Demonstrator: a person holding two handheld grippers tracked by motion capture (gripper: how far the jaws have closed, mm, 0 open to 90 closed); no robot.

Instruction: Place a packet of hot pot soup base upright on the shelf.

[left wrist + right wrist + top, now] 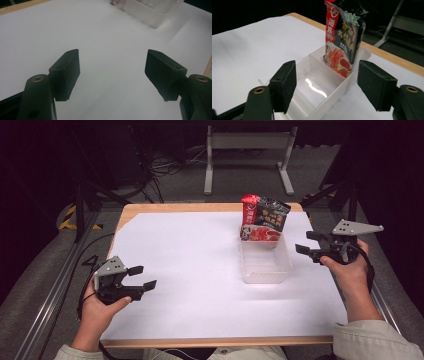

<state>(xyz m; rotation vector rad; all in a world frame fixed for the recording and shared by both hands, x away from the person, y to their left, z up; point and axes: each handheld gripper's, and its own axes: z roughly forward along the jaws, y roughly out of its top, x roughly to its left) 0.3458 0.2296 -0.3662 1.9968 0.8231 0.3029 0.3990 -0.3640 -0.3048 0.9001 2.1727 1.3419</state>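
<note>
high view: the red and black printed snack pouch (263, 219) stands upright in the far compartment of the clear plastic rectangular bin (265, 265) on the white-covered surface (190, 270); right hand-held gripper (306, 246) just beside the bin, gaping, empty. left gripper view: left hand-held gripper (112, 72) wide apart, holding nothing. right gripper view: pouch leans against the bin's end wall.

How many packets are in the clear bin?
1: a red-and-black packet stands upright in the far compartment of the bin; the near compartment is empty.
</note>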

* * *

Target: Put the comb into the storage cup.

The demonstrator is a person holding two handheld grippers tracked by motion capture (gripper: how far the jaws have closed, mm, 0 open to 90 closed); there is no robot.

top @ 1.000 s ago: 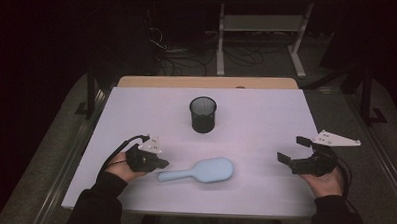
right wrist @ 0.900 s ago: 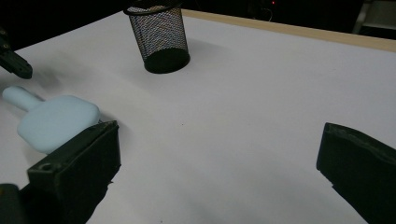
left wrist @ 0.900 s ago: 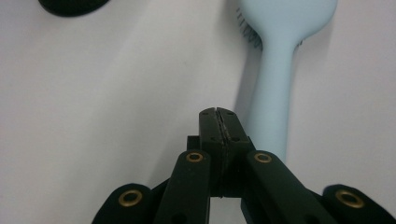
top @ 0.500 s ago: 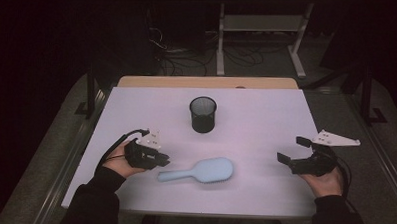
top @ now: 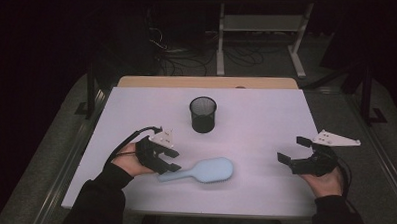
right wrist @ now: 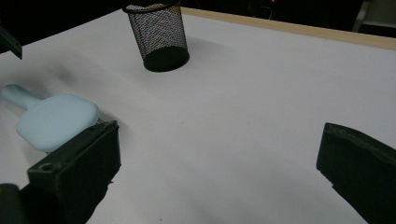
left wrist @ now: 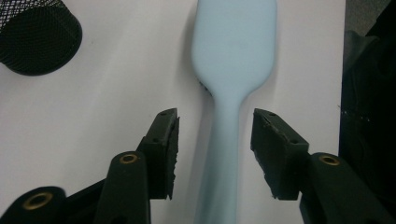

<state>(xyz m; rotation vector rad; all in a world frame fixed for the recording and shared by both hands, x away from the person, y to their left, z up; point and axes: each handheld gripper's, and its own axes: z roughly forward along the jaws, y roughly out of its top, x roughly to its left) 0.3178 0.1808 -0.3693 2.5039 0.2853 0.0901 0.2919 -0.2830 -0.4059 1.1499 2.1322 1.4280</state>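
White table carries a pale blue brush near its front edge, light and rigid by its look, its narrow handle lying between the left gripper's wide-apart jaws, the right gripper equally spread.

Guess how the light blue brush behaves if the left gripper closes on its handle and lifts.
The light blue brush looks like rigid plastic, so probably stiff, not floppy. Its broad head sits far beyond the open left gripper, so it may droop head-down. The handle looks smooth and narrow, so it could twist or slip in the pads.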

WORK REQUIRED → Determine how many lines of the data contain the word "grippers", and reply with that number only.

RESULT OF THE TASK → 2